● PROBLEM TO WORK ON: Reproduce exactly, and exclusively, the lines from the line containing "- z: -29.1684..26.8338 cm" through the final line of the listing below.

┄┄┄┄┄┄

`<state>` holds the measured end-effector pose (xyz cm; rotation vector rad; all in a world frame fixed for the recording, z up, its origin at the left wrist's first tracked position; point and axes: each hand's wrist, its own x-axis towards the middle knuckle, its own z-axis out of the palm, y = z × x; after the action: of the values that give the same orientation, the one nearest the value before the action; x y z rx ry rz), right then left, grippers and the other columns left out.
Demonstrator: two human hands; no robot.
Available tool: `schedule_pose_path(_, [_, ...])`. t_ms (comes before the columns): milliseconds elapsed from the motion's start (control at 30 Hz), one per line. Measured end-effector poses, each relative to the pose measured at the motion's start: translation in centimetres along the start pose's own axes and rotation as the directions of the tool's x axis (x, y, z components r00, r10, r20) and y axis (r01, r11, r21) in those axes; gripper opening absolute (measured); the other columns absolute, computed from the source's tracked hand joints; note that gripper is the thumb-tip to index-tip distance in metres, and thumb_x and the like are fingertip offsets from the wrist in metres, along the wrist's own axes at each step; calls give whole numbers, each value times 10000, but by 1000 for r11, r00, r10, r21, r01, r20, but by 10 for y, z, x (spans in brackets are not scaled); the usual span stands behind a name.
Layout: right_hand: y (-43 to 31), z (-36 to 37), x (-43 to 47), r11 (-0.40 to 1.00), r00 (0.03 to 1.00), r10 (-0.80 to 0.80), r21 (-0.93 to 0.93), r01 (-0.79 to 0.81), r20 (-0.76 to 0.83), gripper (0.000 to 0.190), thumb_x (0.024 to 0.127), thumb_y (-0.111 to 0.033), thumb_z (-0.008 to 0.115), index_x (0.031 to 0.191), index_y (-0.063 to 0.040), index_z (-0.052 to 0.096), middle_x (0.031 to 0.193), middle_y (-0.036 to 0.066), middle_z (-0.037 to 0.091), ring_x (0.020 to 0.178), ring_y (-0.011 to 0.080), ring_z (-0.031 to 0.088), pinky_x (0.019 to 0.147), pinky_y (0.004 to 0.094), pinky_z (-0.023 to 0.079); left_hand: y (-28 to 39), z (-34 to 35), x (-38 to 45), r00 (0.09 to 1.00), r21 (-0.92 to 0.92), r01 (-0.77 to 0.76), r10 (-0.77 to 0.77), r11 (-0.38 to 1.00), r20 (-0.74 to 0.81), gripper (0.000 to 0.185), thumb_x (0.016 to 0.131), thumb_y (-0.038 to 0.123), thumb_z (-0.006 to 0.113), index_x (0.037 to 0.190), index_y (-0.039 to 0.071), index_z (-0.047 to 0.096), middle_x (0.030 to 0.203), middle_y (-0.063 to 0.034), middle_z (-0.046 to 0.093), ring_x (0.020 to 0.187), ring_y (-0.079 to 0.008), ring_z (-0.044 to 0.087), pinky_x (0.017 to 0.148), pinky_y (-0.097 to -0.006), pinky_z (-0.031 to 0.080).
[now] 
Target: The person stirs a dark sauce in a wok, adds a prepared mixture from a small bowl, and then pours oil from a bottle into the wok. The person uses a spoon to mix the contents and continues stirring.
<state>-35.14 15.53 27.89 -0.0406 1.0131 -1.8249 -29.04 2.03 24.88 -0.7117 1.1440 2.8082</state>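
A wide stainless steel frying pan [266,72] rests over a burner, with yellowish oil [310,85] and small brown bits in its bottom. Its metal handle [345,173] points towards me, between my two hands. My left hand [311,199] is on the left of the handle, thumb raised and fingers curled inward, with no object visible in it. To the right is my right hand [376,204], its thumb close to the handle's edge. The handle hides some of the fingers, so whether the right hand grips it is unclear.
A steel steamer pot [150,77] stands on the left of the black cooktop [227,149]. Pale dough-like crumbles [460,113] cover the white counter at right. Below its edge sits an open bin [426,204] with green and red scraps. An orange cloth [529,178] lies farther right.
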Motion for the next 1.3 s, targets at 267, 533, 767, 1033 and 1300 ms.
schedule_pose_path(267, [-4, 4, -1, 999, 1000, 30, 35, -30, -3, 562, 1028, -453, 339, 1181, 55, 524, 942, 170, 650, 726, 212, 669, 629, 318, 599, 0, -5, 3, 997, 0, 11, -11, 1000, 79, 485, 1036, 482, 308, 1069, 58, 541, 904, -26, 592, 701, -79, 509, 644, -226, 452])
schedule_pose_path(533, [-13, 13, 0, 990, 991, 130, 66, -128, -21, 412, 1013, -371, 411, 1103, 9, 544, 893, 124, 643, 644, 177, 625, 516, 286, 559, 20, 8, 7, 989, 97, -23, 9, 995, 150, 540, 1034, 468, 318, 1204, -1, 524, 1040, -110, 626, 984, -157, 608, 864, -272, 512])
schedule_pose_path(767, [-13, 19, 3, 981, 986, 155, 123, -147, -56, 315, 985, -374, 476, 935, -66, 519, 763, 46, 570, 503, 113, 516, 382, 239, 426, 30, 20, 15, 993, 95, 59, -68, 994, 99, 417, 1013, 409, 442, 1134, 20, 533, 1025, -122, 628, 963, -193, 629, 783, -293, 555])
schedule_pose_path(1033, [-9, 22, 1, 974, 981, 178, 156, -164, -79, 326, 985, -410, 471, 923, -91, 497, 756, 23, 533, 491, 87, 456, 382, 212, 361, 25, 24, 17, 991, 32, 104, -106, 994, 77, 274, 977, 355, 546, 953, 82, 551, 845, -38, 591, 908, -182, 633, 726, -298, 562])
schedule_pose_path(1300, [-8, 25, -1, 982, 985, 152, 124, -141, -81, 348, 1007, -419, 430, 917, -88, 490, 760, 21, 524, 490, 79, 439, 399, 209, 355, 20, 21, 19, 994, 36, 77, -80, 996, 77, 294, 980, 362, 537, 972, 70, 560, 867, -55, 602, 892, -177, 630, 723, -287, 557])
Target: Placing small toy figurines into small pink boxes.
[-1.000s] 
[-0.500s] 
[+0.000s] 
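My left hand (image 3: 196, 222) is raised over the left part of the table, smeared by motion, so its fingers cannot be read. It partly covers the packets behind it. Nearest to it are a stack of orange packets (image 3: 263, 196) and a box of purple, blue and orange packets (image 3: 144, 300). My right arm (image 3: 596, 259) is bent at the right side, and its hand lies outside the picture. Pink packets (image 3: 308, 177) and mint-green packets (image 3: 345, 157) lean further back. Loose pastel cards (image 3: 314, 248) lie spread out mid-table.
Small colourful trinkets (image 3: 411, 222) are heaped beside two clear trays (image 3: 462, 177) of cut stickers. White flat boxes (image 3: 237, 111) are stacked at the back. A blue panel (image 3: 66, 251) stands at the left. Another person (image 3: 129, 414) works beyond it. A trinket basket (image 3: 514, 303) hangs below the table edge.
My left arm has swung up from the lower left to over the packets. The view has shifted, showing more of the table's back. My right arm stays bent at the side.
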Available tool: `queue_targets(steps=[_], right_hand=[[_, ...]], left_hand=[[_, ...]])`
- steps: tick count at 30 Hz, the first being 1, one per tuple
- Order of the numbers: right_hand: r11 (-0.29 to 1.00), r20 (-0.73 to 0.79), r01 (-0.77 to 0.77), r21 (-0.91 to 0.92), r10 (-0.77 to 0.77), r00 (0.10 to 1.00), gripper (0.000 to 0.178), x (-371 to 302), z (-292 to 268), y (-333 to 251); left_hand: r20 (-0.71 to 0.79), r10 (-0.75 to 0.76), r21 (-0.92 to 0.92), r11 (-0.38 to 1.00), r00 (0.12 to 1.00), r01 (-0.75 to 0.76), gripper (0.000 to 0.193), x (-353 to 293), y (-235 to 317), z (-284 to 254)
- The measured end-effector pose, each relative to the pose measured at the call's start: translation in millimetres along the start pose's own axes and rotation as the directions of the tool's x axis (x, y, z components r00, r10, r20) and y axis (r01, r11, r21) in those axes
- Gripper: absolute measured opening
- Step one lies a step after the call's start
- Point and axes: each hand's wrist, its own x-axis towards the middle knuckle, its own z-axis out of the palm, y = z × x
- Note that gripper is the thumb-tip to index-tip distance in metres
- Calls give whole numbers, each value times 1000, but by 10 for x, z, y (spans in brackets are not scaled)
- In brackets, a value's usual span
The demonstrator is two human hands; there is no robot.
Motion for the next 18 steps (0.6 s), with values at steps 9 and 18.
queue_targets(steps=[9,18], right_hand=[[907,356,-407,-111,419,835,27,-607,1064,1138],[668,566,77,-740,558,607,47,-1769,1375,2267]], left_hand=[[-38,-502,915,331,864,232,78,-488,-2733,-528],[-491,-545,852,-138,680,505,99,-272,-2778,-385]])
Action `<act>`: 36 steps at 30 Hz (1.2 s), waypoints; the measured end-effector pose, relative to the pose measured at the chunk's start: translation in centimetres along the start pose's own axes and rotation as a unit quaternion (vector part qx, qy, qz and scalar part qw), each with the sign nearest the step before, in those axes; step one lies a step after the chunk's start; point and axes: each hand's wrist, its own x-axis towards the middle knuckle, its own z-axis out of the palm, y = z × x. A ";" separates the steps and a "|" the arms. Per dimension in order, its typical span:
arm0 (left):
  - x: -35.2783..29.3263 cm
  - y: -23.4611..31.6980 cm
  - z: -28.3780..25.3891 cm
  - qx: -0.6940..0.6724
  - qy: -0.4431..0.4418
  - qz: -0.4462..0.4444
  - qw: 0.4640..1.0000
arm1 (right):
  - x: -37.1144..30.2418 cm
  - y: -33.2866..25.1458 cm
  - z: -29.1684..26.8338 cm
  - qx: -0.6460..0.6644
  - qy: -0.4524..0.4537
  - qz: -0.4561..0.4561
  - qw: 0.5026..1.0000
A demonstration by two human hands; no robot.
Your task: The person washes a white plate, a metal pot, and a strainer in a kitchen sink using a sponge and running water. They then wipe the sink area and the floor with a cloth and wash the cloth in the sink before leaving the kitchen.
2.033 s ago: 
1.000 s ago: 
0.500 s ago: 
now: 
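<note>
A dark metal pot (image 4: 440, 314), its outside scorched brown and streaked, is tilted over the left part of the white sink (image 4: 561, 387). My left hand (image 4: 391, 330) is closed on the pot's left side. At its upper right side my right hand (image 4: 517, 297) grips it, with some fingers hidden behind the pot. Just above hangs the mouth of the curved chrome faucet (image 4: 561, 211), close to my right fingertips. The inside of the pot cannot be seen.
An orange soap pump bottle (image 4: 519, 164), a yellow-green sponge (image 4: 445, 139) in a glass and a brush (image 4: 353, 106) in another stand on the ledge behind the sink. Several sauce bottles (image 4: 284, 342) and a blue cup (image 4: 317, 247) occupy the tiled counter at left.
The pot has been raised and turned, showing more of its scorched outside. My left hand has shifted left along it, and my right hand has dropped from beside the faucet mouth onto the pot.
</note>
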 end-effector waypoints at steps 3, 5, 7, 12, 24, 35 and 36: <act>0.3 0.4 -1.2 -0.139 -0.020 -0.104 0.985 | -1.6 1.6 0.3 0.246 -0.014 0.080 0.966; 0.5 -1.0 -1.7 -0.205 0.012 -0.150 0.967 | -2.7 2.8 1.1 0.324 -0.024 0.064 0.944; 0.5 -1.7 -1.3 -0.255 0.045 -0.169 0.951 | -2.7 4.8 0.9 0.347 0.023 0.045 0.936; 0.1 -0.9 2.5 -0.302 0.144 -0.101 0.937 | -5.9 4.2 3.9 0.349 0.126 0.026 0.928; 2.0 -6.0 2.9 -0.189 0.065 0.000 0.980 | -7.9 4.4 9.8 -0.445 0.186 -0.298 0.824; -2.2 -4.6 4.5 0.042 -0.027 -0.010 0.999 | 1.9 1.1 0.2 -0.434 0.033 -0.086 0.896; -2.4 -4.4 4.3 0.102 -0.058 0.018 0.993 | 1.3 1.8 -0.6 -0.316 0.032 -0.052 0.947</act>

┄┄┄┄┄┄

● EXERCISE ANSWER:
  - z: -29.1684..26.8338 cm
  - qx: -0.6460..0.6644
  - qy: -0.4524..0.4537
  - qz: -0.4561..0.4561
  - qw: 0.5026..1.0000
A demonstration by two human hands; no robot.
Your task: The person washes a white plate, a metal pot, and a strainer in a kitchen sink using a sponge and running water. They then wipe the sink area and the floor with a cloth and wash the cloth in the sink before leaving the kitchen.
2.033 s ago: 
1.000 s ago: 
0.500 s ago: 
now: 
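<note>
A dark metal pot (image 4: 440, 314), its outside scorched brown and streaked, is tilted over the left part of the white sink (image 4: 561, 387). My left hand (image 4: 391, 330) is closed on the pot's left side. At its upper right side my right hand (image 4: 517, 297) grips it, with some fingers hidden behind the pot. Just above hangs the mouth of the curved chrome faucet (image 4: 561, 211), close to my right fingertips. The inside of the pot cannot be seen.
An orange soap pump bottle (image 4: 519, 164), a yellow-green sponge (image 4: 445, 139) in a glass and a brush (image 4: 353, 106) in another stand on the ledge behind the sink. Several sauce bottles (image 4: 284, 342) and a blue cup (image 4: 317, 247) occupy the tiled counter at left.
The pot has been raised and turned, showing more of its scorched outside. My left hand has shifted left along it, and my right hand has dropped from beside the faucet mouth onto the pot.
</note>
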 end-effector waypoints at steps 3, 5, 7, 12, 24, 35 and 36: <act>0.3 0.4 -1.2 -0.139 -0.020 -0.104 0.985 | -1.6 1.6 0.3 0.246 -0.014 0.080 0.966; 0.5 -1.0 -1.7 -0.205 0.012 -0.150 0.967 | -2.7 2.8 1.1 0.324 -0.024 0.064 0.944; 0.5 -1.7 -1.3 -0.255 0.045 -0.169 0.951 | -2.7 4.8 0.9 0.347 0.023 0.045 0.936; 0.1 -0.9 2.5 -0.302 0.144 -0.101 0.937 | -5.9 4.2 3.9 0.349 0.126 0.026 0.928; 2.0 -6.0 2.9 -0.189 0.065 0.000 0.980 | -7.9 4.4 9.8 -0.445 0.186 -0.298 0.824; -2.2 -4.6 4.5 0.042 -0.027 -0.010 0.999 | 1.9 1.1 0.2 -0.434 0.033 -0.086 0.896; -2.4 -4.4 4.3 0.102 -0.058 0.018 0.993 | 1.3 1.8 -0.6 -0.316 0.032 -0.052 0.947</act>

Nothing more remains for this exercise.